Stylegan 2 performance issue on RTX 3090

I am running Stylegan 2 model on 4x RTX 3090 and I observed that it is taking a long time to start up the training than as in 1x RTX 3090. Although, as training starts, it gets finished up earlier in 4x than in 1x. I am using CUDA 11.1 and TensorFlow 1.14 in both the GPUs.

Secondly, When I am using 1x RTX 2080ti, with CUDA 10.2 and TensorFlow 1.14, it is taking less amount to start the training as compared to 1x RTX 3090 with 11.1 CUDA and Tensorflow 1.14. Tentatively, it is taking 5 min in 1x RTX 2080ti, 30-35 minutes in 1x RTX 3090, and 1.5 hrs in 4x RTX 3090 to start the training .

I’ll be grateful if anyone can help me to resolve this issue. I am planning to purchase 4x RTX 3090 GPUs as soon as possible, but it is not giving the desired performance.

I am using Ubuntu 16.04, Core™ i9-10980XE CPU, and 32 GB ram both in 2080ti and 3090 machines.

Edit: I have done debugging and found-out that line number 162 of stylegan2/training_loop.py at master · NVlabs/stylegan2 · GitHub consuming 16 minutes in RTX 3090.

Might be you were confusing 3090 for 3090ti?
I’m watching on the issue. it seems it has the same kind of problem startup a training process on 3090 compared with 1080Ti

Thanks @true_artificial_intellige, I have updated my query.

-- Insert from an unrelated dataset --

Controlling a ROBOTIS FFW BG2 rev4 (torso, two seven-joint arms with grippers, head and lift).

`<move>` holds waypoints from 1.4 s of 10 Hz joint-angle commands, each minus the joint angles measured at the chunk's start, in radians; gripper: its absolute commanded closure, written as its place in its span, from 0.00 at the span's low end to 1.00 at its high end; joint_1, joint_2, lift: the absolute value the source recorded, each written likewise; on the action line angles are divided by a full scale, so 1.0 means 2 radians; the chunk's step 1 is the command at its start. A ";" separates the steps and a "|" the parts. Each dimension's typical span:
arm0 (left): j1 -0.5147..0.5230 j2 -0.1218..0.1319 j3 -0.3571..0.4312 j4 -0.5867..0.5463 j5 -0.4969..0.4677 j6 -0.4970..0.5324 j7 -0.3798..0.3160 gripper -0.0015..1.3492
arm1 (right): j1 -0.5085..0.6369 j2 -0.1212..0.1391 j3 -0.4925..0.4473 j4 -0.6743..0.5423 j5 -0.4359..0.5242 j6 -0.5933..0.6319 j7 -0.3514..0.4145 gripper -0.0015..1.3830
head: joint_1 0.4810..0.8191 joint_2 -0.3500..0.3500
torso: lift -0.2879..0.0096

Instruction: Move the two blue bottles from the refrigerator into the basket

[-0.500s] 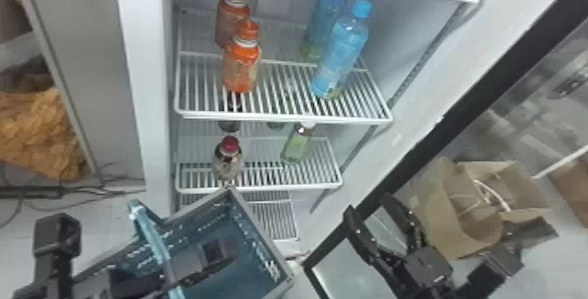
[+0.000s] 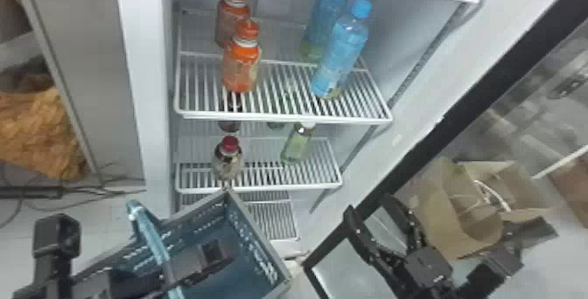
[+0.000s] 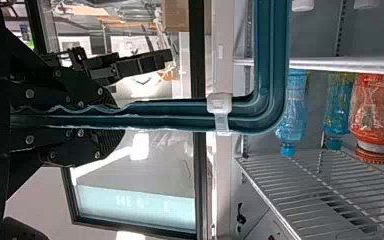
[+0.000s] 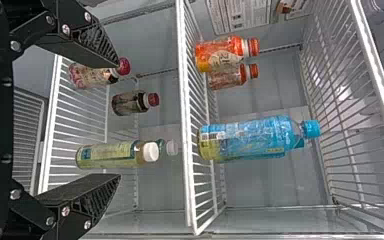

Please let me know whenever you will find out the cause and solution for it.

Yes. base on Cuda 11.1 , you will take 30 minitues to start tensorflow.

that is correct. no problem.

But you can use following " export CUDA_CACHE_MAXSIZE=2147483648" to force that tensorflow to be started shortly at next time. so only first time you will take 30 minutes.

Can you please tell me if it is important to use specifically Ubuntu 16.04? I’ve been trying to launch StyleGAN2 on Ubuntu 18.04, Tensorflow 1.14, CUDA 11.1, but no luck. It just crashes with ‘segmentation fault’ runtime error early.
Any suggestion is much appreciated. Thank you!

Stylegan2 will not even give results with ubuntu 16.04 if you using CUDA 11.1 and TF 1.14 because CUDA 11.1 & TF 1.14 are incompatible.
In my case, with Ubuntu 16.04, CUDA 11.1 & TF 1.14, code ran but the resulting image is just a black screen.